Raw data |

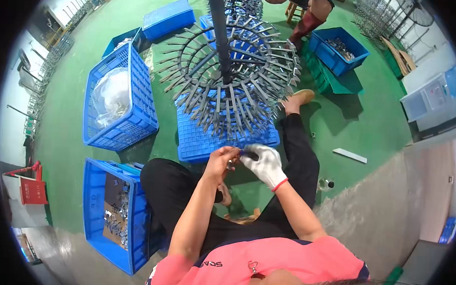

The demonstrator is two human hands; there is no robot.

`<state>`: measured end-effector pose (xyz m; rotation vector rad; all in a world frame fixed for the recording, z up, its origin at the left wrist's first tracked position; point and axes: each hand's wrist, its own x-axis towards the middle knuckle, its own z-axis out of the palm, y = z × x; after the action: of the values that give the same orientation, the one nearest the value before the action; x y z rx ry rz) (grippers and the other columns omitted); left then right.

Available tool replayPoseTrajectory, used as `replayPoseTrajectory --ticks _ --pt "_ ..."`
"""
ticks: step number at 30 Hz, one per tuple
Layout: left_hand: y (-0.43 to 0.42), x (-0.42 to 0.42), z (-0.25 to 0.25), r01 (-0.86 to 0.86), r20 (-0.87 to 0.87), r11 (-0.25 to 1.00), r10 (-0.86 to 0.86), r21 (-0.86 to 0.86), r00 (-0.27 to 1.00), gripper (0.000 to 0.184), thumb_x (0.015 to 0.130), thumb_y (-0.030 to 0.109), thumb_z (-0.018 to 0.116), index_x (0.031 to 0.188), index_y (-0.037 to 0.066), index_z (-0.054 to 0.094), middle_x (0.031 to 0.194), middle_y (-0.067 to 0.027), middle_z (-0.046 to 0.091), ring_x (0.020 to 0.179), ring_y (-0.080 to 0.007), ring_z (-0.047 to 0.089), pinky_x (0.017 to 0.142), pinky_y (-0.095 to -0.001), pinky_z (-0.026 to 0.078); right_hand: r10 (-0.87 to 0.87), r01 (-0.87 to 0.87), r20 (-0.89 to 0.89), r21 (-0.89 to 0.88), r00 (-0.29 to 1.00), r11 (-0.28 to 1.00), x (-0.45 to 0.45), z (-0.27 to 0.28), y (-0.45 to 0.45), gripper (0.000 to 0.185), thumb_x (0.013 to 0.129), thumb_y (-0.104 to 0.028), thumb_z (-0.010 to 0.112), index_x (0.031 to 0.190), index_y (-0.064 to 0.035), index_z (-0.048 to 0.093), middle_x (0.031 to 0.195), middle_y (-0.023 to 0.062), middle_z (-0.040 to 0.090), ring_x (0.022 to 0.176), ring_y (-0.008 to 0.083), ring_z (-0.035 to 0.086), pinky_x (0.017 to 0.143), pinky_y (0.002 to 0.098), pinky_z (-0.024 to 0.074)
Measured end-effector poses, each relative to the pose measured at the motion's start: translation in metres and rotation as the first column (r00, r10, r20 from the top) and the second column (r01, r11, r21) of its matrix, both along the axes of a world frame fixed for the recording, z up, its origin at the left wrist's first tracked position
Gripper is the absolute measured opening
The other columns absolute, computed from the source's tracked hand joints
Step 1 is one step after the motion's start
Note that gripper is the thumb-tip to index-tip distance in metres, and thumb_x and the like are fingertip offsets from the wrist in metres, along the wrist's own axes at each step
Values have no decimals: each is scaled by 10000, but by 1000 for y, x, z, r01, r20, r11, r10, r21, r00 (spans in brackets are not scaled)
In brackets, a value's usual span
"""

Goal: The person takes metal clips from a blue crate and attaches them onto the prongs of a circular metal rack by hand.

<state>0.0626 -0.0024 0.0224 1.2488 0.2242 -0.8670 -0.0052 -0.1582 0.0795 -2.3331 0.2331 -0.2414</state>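
My bare left hand is closed, its fingertips pinched around something small and partly metallic that I cannot make out. Beside it, almost touching, is my right hand in a white glove with a red cuff. Its fingers are bent together near a small dark bluish piece, too blurred to name. Just beyond both hands stands a round rack with rings of many grey metal prongs on a dark central pole. Small shiny parts hang on some prongs at its right side. Under the rack is an upturned blue crate.
At left, a blue bin holds small metal pieces, and a blue basket holds clear plastic bags. Another blue bin of parts stands at upper right, near another person's leg. A white strip and a bottle are on the floor.
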Motion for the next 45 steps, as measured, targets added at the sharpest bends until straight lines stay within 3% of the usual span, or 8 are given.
replayPoseTrajectory --ticks 3,5,8,11,17,23,41,45 --pt "-5 3 -3 -4 -37 999 6 42 999 175 861 262 701 931 110 648 787 12 637 706 -92 596 567 -272 435 -47 51 -23 194 999 980 -1 -17 1 222 769 -236 693 877 -44 720 834 149 687 774 299 671 710 364 519" --pt "-13 6 -3 -54 -73 996 59 78 996 211 858 303 699 943 115 651 801 31 636 717 -97 601 619 -300 442 -124 118 69 88 990 989 4 -18 4 168 766 -220 690 762 -52 699 743 141 665 696 303 656 637 376 505" --pt "-18 18 -12 -196 -99 979 200 46 975 186 842 254 719 960 123 661 839 37 649 717 -91 603 542 -261 446 -149 165 168 -85 975 983 12 -26 3 189 757 -209 686 648 -68 623 674 111 631 643 296 632 574 397 485" --pt "-30 28 -8 -267 -139 959 278 91 950 165 817 210 743 955 143 683 854 33 657 664 -88 578 496 -236 436 -118 148 139 -233 983 961 20 -32 -1 196 745 -216 696 640 -75 609 655 103 615 631 290 625 564 394 485" --pt "-41 40 -7 -307 -125 930 336 202 934 224 748 234 811 923 155 695 819 46 629 628 -81 542 456 -237 419 -94 166 324 -202 941 965 24 -49 -4 174 718 -166 738 637 -79 610 643 98 608 601 290 616 546 366 483" --pt "-38 44 -18 -300 -111 940 319 161 941 232 710 217 845 869 149 690 735 39 602 611 -81 530 452 -238 410 -71 158 424 -173 903 972 28 -55 -4 180 698 -120 742 628 -83 581 611 90 575 571 285 592 533 364 471" --pt "-40 48 -31 -407 -173 907 420 104 891 173 716 144 830 816 122 690 719 36 600 640 -105 540 479 -273 381 -91 185 339 -255 936 949 30 -67 -1 118 713 -160 724 687 -85 637 642 87 600 594 276 604 565 373 477" --pt "-41 47 -15 -333 -159 933 353 139 922 169 723 130 820 818 133 681 760 34 634 662 -101 546 489 -275 384 -114 197 319 -242 941 950 30 -63 2 91 727 -149 730 732 -76 675 665 97 625 605 277 618 566 370 484"
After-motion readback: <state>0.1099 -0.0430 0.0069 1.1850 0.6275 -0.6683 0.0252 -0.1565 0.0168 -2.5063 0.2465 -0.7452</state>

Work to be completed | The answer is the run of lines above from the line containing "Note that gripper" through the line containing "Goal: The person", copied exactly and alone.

Solved exercise |
Note that gripper is the thumb-tip to index-tip distance in metres, and thumb_x and the like are fingertip offsets from the wrist in metres, along the wrist's own axes at each step
Values have no decimals: each is scaled by 10000, but by 1000 for y, x, z, r01, r20, r11, r10, r21, r00 (spans in brackets are not scaled)
In brackets, a value's usual span
"""

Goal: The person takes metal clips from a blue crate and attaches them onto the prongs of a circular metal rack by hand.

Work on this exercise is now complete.